La cheffe du gouvernement, Sarra Zaâfrani Zenzri, a présidé, hier mardi 6 janvier 2026, un conseil ministériel dédié au projet de plan de développement pour la période 2026-2030, présenté comme une étape cruciale dans la création d’un nouveau modèle de développement en Tunisie.
D’après la cheffe du gouvernement, ce plan se caractérise par une méthodologie novatrice fondée sur une approche ascendante, qui part des propositions des conseils locaux et régionaux pour aboutir à une vision nationale intégrée.

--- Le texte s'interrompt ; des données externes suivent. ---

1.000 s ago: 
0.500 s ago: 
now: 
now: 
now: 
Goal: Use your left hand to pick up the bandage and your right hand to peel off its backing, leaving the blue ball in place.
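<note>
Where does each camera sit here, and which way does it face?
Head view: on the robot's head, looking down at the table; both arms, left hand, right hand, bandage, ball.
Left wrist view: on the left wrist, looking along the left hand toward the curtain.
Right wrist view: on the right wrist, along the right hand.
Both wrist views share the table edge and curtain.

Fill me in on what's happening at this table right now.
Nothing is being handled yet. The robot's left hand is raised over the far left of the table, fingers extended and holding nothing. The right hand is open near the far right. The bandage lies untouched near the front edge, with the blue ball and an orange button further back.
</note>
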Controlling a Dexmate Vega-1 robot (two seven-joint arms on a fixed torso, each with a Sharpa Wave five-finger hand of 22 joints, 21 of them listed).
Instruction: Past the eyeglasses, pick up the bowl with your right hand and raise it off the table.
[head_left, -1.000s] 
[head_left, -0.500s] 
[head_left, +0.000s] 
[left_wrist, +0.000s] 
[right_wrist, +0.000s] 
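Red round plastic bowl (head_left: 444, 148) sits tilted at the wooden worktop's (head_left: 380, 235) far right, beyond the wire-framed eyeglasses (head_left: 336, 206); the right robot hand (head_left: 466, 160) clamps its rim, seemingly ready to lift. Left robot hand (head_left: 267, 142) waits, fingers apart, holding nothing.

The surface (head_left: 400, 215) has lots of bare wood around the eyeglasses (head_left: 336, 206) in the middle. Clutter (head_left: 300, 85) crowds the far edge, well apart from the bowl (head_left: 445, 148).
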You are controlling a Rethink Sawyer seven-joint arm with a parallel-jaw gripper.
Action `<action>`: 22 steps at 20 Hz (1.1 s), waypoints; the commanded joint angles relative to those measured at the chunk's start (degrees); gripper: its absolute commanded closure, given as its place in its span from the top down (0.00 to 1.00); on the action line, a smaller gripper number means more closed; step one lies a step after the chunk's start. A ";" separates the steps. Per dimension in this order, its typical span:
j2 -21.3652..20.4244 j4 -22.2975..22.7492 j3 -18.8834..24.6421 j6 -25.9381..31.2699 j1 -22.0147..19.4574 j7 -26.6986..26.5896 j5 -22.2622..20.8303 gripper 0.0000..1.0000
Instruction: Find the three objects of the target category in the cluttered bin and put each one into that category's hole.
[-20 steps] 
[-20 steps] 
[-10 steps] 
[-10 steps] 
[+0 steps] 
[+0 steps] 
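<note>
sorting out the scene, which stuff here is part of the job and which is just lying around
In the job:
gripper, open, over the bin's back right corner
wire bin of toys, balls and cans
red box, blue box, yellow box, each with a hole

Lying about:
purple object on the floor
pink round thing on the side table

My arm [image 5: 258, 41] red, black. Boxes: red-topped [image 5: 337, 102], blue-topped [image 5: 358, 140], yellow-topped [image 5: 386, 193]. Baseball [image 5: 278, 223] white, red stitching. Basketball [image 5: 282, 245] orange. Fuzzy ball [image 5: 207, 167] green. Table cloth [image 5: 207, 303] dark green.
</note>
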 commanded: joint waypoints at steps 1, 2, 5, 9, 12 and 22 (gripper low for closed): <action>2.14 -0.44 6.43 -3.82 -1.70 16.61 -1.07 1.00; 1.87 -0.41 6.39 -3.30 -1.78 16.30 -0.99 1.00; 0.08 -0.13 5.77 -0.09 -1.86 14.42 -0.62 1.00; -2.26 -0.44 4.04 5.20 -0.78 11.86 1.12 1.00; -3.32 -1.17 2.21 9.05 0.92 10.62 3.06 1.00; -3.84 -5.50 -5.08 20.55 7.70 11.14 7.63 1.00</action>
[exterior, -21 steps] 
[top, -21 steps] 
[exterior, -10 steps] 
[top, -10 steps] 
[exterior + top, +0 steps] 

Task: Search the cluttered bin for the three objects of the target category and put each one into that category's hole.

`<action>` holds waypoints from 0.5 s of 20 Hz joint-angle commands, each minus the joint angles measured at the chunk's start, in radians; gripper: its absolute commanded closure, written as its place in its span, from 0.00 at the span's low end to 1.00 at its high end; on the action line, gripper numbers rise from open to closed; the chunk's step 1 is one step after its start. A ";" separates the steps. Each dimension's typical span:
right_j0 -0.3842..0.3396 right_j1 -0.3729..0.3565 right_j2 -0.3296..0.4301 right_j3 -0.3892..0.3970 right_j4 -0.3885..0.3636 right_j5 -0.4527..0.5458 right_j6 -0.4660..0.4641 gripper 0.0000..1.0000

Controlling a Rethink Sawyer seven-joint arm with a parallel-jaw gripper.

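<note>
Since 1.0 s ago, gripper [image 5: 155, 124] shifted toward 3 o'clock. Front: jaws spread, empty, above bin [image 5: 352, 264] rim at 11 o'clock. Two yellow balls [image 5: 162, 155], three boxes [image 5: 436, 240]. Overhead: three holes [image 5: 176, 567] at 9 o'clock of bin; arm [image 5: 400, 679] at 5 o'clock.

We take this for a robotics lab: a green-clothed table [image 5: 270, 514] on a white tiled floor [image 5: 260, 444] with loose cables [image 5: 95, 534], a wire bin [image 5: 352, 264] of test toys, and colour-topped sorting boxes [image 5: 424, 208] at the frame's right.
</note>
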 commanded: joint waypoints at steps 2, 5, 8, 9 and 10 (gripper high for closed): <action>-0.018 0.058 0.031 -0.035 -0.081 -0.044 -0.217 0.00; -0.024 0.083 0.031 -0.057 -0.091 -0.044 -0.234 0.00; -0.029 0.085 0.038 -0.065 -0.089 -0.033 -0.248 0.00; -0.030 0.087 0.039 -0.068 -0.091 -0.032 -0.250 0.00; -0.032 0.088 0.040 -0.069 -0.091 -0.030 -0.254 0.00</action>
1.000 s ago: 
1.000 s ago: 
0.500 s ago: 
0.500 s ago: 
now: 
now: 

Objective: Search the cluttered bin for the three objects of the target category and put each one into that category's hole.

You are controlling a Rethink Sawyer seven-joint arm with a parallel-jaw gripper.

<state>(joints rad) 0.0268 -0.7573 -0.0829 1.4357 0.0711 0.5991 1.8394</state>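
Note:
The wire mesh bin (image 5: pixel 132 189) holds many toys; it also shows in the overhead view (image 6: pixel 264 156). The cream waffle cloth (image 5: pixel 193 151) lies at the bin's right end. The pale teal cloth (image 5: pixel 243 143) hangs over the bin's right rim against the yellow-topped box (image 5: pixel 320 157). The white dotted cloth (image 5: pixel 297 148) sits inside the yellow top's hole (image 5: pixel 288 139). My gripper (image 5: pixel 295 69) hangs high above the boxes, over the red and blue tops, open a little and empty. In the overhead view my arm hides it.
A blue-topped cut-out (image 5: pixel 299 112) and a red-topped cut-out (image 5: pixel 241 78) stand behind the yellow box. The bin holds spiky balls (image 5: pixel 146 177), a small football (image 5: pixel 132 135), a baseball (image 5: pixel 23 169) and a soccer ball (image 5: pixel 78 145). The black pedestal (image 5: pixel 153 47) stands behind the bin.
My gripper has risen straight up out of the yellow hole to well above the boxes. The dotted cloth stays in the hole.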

L’objectif affiché est d’assurer une meilleure cohérence entre les politiques publiques et les projets de développement soutenus par les instances élues.
Le plan 2026-2030 place la dimension sociale au centre des choix stratégiques de l’État. Il vise à établir une intégration économique et sociale équitable entre les régions, dans un contexte mondial marqué par des tensions géopolitiques, un ralentissement de la croissance, l’accélération de la transformation numérique ainsi que les défis liés à la transition énergétique et aux changements climatiques.
Sur le plan économique, le gouvernement aspire à améliorer le rythme de croissance en soutenant les secteurs à forte valeur ajoutée, en stimulant l’innovation, la recherche et le développement, et en encourageant l’investissement productif. Ces orientations doivent contribuer à renforcer la résilience de l’économie nationale, à améliorer sa compétitivité et à créer des emplois décents, notamment au bénéfice des jeunes et des diplômés.
Sur le plan social, le plan vise à élargir l’accès aux bénéfices de la croissance, à réduire les taux de pauvreté et de vulnérabilité, à consolider les mécanismes de protection sociale et à garantir l’égalité des chances dans l’accès aux services essentiels. Sur le plan territorial, la priorité est donnée à l’orientation des investissements publics vers les régions.